Evidently this Marx was not waiting for history’s inexorable logic of change; rather he would seize history by the collar and give it a shove. Historian Alan Swingewood has pointed to the contradiction between Marx’s humanist conception that “change evolves through the collective, democratic actions of ordinary individuals seeking to develop their own social, political and cultural institutions’ and his description of the social and economic order as “a systemic structure of collectivist and historically necessary forces.” Marx remained equivocal. ‘men make their own history,” he wrote in 1859, “but they do not make it just as they please; they do not make it under circumstances chosen by themselves, but under circumstances directly encountered, given and transmitted from the past.”

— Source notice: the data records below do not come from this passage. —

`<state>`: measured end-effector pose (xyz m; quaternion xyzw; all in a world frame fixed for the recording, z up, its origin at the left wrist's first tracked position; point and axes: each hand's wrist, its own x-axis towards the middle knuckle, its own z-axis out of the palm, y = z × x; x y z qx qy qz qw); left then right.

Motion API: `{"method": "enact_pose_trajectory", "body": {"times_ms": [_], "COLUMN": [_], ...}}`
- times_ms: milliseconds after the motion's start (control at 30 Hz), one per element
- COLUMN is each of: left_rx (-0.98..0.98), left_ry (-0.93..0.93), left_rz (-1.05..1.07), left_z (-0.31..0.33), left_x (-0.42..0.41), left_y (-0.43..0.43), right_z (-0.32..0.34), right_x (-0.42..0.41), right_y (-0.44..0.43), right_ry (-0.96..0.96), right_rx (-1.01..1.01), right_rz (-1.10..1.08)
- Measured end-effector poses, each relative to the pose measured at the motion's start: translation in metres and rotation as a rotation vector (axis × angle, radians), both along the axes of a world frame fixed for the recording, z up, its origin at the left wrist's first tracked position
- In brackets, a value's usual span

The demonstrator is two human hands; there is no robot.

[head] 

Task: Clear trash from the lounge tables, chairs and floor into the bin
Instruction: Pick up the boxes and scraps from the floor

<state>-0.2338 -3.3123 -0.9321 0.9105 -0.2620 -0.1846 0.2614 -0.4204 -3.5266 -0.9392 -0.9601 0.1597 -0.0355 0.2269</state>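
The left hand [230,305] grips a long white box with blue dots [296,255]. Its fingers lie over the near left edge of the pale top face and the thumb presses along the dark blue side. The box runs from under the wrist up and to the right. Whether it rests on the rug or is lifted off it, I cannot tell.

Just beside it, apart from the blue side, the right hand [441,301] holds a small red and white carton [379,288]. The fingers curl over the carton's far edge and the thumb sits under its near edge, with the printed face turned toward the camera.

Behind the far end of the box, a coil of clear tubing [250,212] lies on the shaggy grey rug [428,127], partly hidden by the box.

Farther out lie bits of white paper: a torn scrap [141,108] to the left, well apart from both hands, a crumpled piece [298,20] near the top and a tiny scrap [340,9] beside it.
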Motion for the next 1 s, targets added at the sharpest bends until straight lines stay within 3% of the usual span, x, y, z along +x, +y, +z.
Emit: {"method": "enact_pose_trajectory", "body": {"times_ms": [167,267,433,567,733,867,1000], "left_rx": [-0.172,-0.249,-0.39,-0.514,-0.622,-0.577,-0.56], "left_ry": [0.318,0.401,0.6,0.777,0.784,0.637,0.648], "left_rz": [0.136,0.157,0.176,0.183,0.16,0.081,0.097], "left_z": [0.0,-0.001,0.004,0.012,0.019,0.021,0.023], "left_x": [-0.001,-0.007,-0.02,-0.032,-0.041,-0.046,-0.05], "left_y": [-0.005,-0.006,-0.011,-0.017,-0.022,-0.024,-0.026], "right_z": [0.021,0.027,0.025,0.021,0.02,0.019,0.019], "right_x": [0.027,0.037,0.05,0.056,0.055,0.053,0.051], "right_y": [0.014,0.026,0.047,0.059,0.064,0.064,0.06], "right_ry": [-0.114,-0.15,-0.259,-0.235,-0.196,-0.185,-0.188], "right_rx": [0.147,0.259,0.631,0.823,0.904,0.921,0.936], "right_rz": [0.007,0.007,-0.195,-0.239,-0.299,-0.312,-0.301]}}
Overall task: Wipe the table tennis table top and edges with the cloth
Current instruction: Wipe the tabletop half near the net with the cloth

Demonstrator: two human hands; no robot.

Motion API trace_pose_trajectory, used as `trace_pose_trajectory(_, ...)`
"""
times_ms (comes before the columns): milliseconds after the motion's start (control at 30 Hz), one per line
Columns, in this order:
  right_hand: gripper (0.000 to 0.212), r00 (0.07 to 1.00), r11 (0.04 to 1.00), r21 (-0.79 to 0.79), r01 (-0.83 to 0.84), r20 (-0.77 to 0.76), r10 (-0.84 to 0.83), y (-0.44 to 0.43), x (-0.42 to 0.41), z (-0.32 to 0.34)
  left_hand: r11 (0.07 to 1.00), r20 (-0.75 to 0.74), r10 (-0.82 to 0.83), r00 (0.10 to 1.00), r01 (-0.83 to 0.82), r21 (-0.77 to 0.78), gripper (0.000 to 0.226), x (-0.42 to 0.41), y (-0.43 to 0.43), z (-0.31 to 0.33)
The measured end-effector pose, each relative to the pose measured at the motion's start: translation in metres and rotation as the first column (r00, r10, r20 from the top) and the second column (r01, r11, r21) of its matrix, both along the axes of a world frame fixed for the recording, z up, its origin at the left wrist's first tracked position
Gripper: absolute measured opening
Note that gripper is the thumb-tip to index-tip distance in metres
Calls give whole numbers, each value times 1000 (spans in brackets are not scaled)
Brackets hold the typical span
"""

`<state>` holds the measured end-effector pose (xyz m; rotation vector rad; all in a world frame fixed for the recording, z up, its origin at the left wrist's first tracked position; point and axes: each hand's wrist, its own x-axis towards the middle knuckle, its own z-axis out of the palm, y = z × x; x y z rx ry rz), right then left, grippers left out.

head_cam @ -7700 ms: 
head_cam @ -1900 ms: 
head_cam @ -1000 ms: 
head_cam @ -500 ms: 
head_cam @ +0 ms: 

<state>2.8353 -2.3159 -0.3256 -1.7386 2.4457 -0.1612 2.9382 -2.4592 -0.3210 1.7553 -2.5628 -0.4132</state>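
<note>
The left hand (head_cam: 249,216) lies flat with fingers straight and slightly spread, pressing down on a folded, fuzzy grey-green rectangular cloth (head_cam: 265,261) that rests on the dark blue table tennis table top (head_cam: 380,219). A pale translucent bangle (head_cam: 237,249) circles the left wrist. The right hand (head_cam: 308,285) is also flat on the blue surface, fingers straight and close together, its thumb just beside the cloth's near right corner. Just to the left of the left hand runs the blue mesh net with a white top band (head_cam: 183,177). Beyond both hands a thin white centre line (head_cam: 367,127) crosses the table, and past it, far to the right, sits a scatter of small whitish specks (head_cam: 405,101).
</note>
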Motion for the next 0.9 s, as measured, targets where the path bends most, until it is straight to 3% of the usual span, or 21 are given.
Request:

In the century and a half since Marx, no theorist, no practicing revolutionary, has eclipsed him in grasping the fundamental social and historical forces underlying change and causation in history. Even radicals and conservatives who have no use for Marx’s political agenda grant that he remains the towering figure in the reach and depth of his analysis of social processes. Yet no one has solved the fundamental problem that Marx developed so well but did not resolve. Scholars have brilliantly defined the questions but, isolated in their own disciplines, they have failed to distinguish conclusively the roles played in social change by individual and situation, by human volition and inexorable social processes, by the “agency” of actors and the ‘structure” of systems.
What kind of new exploration of leadership might begin to reconcile these dualisms or contradictions?
First and foremost, such an exploration must delve into the anatomy of intended change. It would see humans as motivated by wants and needs that are not only material but a rich and complex mix of physical, psychological, social, sexual–wants and needs that are both inward, for self-fulfillment, self-actualization, and that also look outward for their satisfaction, through the achievement of some change in the world. It would see that change is caused by a host of forces, personal and impersonal, rational and emotional, material and psychological.
Such an exploration would also see leadership as a vital form of power, but would understand power as a relationship based not simply on the possession of resources by those who wield power, but on the creative, dynamic interplay of wants and needs, motives, values, and capacities of both would-be leaders and their potential followers.
It would view the qualities or traits of leaders as enabling them not only to cope with dire circumstances or situations but to transcend and even to transform them, transforming the people they lead in the process.
Finally, such an approach would give full recognition to the central place in leaders’ acts and aims of the great public values–life, liberty, equality, justice, opportunity–that empower pursuits of happiness.